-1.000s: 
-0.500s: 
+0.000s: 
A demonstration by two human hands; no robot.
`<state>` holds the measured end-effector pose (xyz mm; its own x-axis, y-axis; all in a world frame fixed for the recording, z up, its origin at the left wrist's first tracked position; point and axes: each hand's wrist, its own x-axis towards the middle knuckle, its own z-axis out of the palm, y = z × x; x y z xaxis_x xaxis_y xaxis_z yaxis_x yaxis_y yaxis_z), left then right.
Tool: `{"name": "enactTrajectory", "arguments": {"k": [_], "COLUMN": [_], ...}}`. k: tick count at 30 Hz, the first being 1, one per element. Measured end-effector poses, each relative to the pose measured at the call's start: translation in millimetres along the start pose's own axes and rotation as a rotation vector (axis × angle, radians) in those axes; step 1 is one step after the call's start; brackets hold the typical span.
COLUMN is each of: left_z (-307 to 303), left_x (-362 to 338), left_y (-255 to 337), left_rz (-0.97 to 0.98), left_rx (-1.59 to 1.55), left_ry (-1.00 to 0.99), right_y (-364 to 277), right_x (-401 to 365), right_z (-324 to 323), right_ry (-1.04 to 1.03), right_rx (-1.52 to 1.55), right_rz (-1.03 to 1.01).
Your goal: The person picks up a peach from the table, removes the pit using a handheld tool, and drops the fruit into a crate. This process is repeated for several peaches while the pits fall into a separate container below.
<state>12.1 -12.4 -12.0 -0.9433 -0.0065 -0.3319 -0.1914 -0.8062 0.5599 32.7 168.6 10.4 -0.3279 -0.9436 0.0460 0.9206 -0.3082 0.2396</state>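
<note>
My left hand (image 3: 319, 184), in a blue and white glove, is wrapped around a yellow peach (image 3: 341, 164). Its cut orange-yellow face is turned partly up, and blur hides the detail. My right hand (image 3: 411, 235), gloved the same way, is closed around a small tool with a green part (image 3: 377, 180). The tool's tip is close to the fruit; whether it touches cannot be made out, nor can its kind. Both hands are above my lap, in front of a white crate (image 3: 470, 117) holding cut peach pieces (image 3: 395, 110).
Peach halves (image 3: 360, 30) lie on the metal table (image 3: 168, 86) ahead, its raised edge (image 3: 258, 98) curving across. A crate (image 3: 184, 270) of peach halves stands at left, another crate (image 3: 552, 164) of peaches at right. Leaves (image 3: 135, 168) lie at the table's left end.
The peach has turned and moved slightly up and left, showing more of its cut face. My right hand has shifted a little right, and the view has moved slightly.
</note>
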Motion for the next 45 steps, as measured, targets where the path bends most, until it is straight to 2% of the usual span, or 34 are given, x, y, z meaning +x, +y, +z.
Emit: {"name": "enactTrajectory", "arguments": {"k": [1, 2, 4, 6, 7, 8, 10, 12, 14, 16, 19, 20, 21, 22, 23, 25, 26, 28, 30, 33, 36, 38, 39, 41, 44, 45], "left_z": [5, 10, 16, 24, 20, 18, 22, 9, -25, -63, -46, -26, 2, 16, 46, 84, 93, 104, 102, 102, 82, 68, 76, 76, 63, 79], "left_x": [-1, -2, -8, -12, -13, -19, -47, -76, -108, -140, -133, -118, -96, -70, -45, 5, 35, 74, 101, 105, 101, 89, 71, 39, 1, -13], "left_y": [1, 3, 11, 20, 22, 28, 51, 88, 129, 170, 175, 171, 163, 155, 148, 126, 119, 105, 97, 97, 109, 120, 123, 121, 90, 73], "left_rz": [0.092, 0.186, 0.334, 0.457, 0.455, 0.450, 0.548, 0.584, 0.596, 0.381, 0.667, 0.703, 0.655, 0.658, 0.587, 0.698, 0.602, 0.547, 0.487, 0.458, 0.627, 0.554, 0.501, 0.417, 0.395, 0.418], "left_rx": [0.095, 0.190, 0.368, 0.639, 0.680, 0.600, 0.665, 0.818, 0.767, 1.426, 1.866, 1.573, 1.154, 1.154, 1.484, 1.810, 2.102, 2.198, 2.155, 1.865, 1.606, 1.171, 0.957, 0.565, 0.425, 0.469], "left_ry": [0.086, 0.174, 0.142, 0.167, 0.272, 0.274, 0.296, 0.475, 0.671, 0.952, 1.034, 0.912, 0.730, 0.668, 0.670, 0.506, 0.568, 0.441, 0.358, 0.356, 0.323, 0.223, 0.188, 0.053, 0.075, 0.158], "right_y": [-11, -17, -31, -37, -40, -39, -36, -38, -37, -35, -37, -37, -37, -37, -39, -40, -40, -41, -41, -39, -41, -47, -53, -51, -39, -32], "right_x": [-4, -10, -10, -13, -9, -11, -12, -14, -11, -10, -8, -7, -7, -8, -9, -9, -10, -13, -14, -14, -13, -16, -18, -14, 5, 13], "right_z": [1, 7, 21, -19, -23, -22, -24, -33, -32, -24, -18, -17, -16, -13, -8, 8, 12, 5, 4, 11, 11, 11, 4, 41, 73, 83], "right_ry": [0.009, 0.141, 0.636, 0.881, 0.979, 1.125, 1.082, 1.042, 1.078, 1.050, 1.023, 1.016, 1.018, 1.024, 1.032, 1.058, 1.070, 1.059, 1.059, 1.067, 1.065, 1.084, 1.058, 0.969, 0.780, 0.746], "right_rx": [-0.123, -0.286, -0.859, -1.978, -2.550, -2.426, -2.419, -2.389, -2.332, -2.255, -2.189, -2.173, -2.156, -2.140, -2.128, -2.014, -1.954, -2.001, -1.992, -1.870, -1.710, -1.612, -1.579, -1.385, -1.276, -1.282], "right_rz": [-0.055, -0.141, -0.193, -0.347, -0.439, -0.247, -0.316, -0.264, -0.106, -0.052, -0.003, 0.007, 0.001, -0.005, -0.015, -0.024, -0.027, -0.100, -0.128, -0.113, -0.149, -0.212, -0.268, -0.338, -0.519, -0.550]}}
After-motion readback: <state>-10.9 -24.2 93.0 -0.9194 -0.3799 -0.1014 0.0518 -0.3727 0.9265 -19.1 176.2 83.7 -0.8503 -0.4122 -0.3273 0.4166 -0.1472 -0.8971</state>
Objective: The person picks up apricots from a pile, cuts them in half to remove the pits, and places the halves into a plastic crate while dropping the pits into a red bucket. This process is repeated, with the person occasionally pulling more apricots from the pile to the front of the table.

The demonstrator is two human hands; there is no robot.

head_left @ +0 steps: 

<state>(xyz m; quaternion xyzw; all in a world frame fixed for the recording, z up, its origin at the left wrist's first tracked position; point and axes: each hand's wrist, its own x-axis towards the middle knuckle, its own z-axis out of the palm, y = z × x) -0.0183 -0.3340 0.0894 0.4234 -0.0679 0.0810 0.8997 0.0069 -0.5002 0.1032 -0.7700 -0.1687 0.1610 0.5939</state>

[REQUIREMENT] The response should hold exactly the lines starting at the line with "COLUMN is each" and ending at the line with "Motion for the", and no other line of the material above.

[ANSWER SPACE]
COLUMN is each of: left_z (-307 to 303), left_x (-362 to 338), left_y (-255 to 337), left_rz (-0.97 to 0.98), left_rx (-1.59 to 1.55), left_ry (-1.00 to 0.99), right_y (-364 to 277), right_x (-401 to 365), right_z (-324 to 323), right_ry (-1.04 to 1.03), right_rx (-1.52 to 1.55), right_rz (-1.03 to 1.01).
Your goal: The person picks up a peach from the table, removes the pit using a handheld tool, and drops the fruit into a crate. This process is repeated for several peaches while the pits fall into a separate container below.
<state>12.1 -12.4 -12.0 -0.9433 -0.0065 -0.3319 -0.1914 -0.8062 0.5599 32.7 168.6 10.4 -0.3279 -0.9436 0.0460 0.9206 -0.3082 0.2396</state>
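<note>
My left hand (image 3: 319, 184), in a blue and white glove, is wrapped around a yellow peach (image 3: 341, 164). Its cut orange-yellow face is turned partly up, and blur hides the detail. My right hand (image 3: 411, 235), gloved the same way, is closed around a small tool with a green part (image 3: 377, 180). The tool's tip is close to the fruit; whether it touches cannot be made out, nor can its kind. Both hands are above my lap, in front of a white crate (image 3: 470, 117) holding cut peach pieces (image 3: 395, 110).
Peach halves (image 3: 360, 30) lie on the metal table (image 3: 168, 86) ahead, its raised edge (image 3: 258, 98) curving across. A crate (image 3: 184, 270) of peach halves stands at left, another crate (image 3: 552, 164) of peaches at right. Leaves (image 3: 135, 168) lie at the table's left end.
The peach has turned and moved slightly up and left, showing more of its cut face. My right hand has shifted a little right, and the view has moved slightly.
</note>
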Motion for the next 45 steps, as measured, targets where the path bends most, until it is straight to 2% of the usual span, or 34 are given, x, y, z meaning +x, +y, +z.

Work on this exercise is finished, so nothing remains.